Armia syryjska poinformowała w środę o zabiciu "ministra wojny" tak zwanego Państwa Islamskiego Abu Musaba al-Masriego i kilkunastu innych wysokich rangą bojowników tej organizacji. Miało do tego dojść podczas operacji przeprowadzonej na wschód od Aleppo w północno-zachodniej Syrii.
Nie ujawniono, kiedy i gdzie dokładnie zabity został Abu Musaba al-Masri.
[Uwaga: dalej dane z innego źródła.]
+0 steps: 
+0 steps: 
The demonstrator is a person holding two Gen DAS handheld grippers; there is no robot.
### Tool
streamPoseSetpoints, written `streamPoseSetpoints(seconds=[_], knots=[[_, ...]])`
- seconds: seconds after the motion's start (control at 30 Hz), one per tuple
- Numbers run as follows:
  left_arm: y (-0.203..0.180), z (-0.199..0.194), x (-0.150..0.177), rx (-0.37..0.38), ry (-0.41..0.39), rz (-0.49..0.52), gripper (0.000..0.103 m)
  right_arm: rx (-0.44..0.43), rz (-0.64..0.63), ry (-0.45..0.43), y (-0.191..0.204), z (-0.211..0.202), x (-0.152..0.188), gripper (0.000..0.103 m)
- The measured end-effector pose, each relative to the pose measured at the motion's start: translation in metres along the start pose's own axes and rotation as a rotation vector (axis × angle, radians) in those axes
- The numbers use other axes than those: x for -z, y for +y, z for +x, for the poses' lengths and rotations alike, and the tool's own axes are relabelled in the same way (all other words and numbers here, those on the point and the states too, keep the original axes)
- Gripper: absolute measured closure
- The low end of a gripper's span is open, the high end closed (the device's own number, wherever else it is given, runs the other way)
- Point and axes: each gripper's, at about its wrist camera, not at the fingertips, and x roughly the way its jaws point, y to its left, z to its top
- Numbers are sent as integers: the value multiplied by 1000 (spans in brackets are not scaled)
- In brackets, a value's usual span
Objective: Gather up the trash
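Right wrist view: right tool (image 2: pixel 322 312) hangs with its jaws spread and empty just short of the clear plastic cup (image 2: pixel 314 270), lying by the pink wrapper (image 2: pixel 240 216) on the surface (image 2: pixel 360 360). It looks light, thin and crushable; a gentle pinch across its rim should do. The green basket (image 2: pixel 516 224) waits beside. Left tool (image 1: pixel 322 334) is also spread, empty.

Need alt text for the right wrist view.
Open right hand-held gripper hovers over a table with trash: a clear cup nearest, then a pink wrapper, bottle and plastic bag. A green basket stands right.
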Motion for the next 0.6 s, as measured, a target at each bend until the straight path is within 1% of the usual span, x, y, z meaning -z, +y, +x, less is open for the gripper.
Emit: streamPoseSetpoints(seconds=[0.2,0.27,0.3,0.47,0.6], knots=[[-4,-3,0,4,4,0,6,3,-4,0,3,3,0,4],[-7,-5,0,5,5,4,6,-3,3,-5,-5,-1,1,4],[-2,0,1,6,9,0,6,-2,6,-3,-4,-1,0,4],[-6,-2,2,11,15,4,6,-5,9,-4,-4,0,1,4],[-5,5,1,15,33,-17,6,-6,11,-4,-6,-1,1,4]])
Według źródła w armii syryjskiej cytowanego przez państwowe media, wśród zabitych w tej operacji byli Saudyjczycy i Irakijczycy.
Reuters przypomina, że poprzedni "minister wojny" IS Abu Umar al-Sziszani został zabity w 2016 roku. Według Pentagonu był on prawdopodobnie jedną z ofiar amerykańskiego nalotu w Syrii. IS potwierdziło jego śmierć w lipcu 2016 roku, twierdząc jednak, że zginął podczas walk w irackim mieście Szarkat na południe od Mosulu.
Wszyscy przeciwko dżihadystom
Tak zwane Państwo Islamskie jest stopniowo spychane w kierunku swych mateczników - położonych nad Eufratem miast Rakka i Deir al-Zor.
Ar-Rakka jest najważniejszym kontrolowanym przez dżihadystów ośrodkiem w Syrii. Od listopada trwa ofensywa na to miasto, prowadzona przez ugrupowania kurdyjskie przy wsparciu lotniczym międzynarodowej koalicji.
Dżihadyści walczą jednocześnie również ze wszystkimi pozostałymi stronami syryjskiego konfliktu, w tym ze wspieranymi przez Rosję syryjskimi wojskami rządowymi.